## Exercise requirements
All lines from the one with "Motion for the" onward, through the last line of the records below, are to be retyped word for word.

## Source data

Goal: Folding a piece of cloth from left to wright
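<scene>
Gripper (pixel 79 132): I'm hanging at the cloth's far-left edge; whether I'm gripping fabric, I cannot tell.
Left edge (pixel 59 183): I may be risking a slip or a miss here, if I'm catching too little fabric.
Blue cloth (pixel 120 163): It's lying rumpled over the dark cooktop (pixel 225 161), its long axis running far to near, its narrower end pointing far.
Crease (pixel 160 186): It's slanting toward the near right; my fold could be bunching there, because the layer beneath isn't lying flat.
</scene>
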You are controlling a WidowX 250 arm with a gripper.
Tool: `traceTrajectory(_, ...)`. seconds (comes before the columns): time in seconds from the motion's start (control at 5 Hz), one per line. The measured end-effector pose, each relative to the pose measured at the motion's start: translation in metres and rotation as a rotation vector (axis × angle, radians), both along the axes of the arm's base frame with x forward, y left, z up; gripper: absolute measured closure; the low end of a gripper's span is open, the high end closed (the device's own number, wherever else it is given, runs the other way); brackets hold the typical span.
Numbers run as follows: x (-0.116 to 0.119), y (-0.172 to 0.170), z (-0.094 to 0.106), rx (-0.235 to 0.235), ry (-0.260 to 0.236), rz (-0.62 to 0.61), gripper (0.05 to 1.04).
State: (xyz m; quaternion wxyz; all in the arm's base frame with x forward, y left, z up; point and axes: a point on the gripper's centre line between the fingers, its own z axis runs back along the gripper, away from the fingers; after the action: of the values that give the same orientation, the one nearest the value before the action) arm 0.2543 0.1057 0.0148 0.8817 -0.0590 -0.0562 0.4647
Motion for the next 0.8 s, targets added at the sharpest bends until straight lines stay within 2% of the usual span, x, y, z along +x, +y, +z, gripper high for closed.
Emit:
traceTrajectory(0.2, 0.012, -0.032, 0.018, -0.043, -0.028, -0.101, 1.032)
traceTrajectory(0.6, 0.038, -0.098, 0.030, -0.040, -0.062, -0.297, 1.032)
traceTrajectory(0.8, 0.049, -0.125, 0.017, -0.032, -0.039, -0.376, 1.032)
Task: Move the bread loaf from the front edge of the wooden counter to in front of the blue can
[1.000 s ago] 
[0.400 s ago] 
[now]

## Answer for the task
Motion for the next 0.8 s, targets added at the sharpest bends until straight lines stay within 2% of the usual span, x, y, z along +x, +y, +z, gripper high for closed.
Emit:
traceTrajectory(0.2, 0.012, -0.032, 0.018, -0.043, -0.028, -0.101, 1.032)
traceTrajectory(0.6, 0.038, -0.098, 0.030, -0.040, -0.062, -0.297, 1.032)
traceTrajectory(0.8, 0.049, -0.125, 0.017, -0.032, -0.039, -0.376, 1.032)
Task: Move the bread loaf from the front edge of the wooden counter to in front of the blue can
[1.000 s ago] 
[0.400 s ago] 
[now]

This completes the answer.